2. Subjects with a clinical diagnosis of diabetic nephropathy, who have been treated with ACE-I or ARB for a minimum of 12 weeks prior to screening and have been receiving a stable dose for at least 4 weeks prior to screening and remain on a stable dose up to baseline (Day 1 pre-dose).
3. Glycosylated haemoglobin (HbA1c) ≤10.5% at screening and Week -2.
4. An eGFR (MDRD formula20) ≥30 - <60 mL/min/1.73m2 at screening and Week -2. Due to variability, subjects with an eGFR of 27-29 or 60-62 mL/min/1.73m2 may be enrolled in the study at the discretion of the Investigator.
5. Albuminuria (UACR) ≥50 mg/g and ≤3500 mg/g (i.e., ≥5.66 mg/mmol and ≤395.85 mg/mmol) measured by median values of first-morning void urine samples on three consecutive days, both at screening and Week -2.
6. Subjects with a DBP <100 mmHg and an SBP <160 mmHg at screening.
7. Subjects with stable BP at Week -2 (compared with Week -4) and at baseline, Day 1 pre-dose (compared with Week -2). Stable BP is defined as a DBP within ± 10 mmHg from the previous BP measurement. Subjects must also have a DBP <110 mmHg and an SBP <180 mmHg at Week -4, Week -2 and baseline (Day 1 pre-dose).
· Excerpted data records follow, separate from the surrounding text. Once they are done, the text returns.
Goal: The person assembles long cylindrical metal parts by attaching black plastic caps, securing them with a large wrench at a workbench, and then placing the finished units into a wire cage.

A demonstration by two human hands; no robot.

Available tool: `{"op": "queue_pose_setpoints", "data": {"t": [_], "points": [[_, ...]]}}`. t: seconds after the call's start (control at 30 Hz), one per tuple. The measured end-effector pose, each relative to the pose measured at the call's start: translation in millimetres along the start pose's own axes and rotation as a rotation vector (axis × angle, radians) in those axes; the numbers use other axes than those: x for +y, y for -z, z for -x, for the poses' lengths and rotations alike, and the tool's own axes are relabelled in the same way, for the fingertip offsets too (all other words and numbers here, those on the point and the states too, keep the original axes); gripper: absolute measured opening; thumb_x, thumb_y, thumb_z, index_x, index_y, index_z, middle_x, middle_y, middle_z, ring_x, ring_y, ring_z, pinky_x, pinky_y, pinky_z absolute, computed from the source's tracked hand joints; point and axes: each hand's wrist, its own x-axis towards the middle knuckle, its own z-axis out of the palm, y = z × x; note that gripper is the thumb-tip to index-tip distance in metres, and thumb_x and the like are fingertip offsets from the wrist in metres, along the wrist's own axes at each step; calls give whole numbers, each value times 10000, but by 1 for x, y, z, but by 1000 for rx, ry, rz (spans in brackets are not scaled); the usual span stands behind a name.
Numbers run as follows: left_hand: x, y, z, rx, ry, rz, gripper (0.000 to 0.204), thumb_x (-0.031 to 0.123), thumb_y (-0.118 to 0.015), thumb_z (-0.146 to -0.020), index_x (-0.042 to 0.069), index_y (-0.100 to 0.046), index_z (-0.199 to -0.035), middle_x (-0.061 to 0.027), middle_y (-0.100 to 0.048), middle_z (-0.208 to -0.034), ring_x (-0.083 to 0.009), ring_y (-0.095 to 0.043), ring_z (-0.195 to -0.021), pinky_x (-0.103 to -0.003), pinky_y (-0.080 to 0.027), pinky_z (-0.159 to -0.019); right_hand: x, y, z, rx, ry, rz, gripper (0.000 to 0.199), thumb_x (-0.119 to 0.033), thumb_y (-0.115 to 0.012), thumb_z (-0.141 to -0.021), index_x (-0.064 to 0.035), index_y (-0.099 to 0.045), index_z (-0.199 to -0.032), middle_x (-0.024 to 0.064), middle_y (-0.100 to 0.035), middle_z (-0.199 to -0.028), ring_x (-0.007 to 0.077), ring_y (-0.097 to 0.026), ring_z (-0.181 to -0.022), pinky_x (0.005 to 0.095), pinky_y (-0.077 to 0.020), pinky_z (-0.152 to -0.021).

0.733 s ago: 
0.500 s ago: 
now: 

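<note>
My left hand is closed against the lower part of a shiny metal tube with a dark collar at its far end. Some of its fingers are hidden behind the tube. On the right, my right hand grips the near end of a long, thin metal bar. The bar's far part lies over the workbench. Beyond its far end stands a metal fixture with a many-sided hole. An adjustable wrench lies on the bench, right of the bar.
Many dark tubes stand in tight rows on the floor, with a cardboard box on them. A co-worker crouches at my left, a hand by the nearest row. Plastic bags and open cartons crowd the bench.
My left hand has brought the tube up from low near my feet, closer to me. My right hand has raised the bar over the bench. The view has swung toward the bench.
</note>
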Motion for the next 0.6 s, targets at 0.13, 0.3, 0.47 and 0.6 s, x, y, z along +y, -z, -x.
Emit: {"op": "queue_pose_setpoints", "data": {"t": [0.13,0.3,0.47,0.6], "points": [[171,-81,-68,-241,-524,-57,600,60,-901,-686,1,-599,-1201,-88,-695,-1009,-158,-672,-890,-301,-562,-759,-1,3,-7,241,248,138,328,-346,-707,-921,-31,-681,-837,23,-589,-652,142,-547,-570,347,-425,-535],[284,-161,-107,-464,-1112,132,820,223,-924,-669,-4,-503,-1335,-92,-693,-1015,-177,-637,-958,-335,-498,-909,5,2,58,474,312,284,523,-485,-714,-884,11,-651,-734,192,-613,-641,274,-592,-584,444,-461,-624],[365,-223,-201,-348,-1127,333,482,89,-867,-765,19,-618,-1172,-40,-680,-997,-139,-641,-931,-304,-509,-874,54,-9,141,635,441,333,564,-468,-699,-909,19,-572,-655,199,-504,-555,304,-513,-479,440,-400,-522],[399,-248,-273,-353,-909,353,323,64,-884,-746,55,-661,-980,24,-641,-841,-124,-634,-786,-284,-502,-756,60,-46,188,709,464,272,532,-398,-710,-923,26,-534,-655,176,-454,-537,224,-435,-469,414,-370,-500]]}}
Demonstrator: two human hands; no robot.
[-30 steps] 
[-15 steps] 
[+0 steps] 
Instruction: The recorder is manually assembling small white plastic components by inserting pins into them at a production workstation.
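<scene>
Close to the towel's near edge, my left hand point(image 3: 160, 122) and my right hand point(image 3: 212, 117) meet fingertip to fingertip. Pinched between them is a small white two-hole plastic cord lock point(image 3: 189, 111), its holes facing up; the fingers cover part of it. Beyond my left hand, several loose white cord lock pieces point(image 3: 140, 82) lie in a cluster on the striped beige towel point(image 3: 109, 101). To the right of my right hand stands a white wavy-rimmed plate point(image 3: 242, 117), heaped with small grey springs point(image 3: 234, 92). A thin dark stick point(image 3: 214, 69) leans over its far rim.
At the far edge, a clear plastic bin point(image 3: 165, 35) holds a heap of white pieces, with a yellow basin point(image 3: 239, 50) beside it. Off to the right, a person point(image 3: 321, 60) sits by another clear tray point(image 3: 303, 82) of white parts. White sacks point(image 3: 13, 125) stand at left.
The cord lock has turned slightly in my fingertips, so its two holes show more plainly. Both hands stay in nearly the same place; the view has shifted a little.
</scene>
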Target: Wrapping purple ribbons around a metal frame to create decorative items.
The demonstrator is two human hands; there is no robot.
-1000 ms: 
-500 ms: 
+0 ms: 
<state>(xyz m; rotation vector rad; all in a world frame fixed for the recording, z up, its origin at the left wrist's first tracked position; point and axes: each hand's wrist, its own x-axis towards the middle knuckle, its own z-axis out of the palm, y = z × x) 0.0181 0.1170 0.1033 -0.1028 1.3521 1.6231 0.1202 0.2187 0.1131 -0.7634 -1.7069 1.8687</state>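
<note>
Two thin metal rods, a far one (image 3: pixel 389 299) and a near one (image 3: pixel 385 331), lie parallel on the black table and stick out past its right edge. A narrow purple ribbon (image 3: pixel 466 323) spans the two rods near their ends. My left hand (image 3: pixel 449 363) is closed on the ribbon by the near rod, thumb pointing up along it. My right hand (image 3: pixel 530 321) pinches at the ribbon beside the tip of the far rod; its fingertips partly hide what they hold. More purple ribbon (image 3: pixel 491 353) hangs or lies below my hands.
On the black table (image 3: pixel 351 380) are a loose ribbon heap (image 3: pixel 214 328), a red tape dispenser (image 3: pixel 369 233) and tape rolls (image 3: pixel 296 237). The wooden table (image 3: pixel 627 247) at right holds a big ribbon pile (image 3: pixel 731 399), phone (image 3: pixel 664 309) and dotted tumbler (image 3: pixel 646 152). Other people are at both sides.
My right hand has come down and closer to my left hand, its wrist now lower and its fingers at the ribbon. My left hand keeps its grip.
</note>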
8. Subjects who are on permitted medication must be on stable treatment for at least 4 weeks prior to screening and remain on a stable dose up to baseline as per Section 6.3.1 of Protocol.
9. Women may be enrolled if all of the following criteria (in addition to the other criteria) are met:
• they are not pregnant.
• they are not breast-feeding.
• they do not plan on becoming pregnant during the study.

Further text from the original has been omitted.